Who, Bek wondered, would need help getting through the Wolfsktaag? Not the people who lived in this part of the world, the Dwarves and Gnomes who knew enough to avoid passing that way. Not the hunters and trappers who made their living off the forests of the Anar, who would choose better and safer working grounds. Not anyone who led a normal life, because there was no reason for those people to be here in the first place.

He must guide people like us, he concluded, who needed to go into the mountains to find someone like Truls Rohk. But how many like us can there be?

As if reading his thoughts, the Dwarf glanced at him and said, “Not many people, even Dwarves, know their way through these mountains—not well enough to know all the pitfalls and how to avoid them. I know because Truls Rohk taught me. He saved my life, and while I was healing from my wounds, he instructed me. Perhaps he thought he owed it to me to help me find a way to stay alive when I left him.”

He stood up, stretched, and picked up his carvings. He handed the bird to Bek. “It’s yours. Good luck against the things that frighten you now and again. Like a good carving, such things can be better understood when we give them shape and form. Whatever undertaking Walker has in store for you, you’ll need all the protection you can get.”

He started away without waiting for their response. “Time to be going. My place, first, then up into the mountains. We should be there by midnight and back again by sunrise. Take what you need for the hike in and leave the rest here. It’ll be safe.”

Bek tucked the carving into his tunic, and the cousins followed after obediently.

They walked out of Depo Bent and up into the shallow foothills fronting the peaks of the Wolfsktaag, the shadows lengthening before them as the sun settled into the west and twilight descended. The air cooled and the light failed, and a crescent moon appeared overhead to the north. They proceeded at a steady pace, climbing gradually out of the flats into more rugged country. Within a short while, the village had disappeared into the trees, and the trail had faded. Panax led the way, head up and eyes alert, giving no indication of having to think about where he was going, saying nothing to either of them. Bek and Quentin kept silent in turn, studying the forest around them, listening to the sounds of the approaching night begin to filter out of the twilight’s hush—the cries of night birds, the buzz of insects, and the occasional huff or snort of something bigger. Nothing threatened, but the Wolfsktaag loomed ahead like a black wall, craggy and forbidding, its reputation a haunt at play in their minds.

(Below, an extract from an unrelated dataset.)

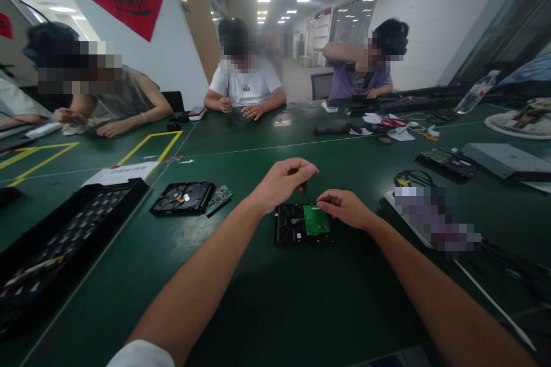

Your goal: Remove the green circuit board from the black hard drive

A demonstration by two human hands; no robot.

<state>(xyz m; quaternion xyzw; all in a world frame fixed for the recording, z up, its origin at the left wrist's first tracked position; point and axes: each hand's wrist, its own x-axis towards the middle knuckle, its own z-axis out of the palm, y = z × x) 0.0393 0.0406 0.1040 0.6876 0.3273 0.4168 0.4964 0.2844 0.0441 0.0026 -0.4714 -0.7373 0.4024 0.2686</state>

It was fully dark by the time they reached Panax’s cabin, a small, neat shelter built of logs and set back in a clearing near the crest of the foothills, well out of sight. A stream ran nearby, one they could hear but not see, and the trees formed a sheltering wall against the weather. Panax left them standing outside while he went into his home, then reappeared almost immediately carrying a sling looped through his belt and a long-handled double-edged battle-ax laid comfortably over one shoulder.

“Stay close to me and do whatever I tell you,” he advised as he came up to them. “If we’re attacked, use your weapons to defend yourselves, but don’t go looking for trouble and don’t become separated from me. Understood?”

They nodded uneasily. Attacked by what? Bek wanted to ask.

They left the cabin and the clearing behind, hiked through the trees to the lower slopes of the mountains, and began to climb. The way was unmarked, but Panax seemed to know it well. He took them in switchback fashion through clumps of boulders, stands of old growth, and shadowy ravines and defiles, steadily ascending the Wolfsktaag’s rugged slopes. The night sky was clear and bright with moon and stars, and there was sufficient light to navigate by. They climbed for several hours, growing more alert as the trees began to thin, the rocks to broaden, and the silence to deepen. It grew colder, as well, the mountain air thin and sharp even on this windless night, and they could watch their breath cloud before them. Shadows passed overhead in smooth, silent flight, night hunters at work, secretive and swift.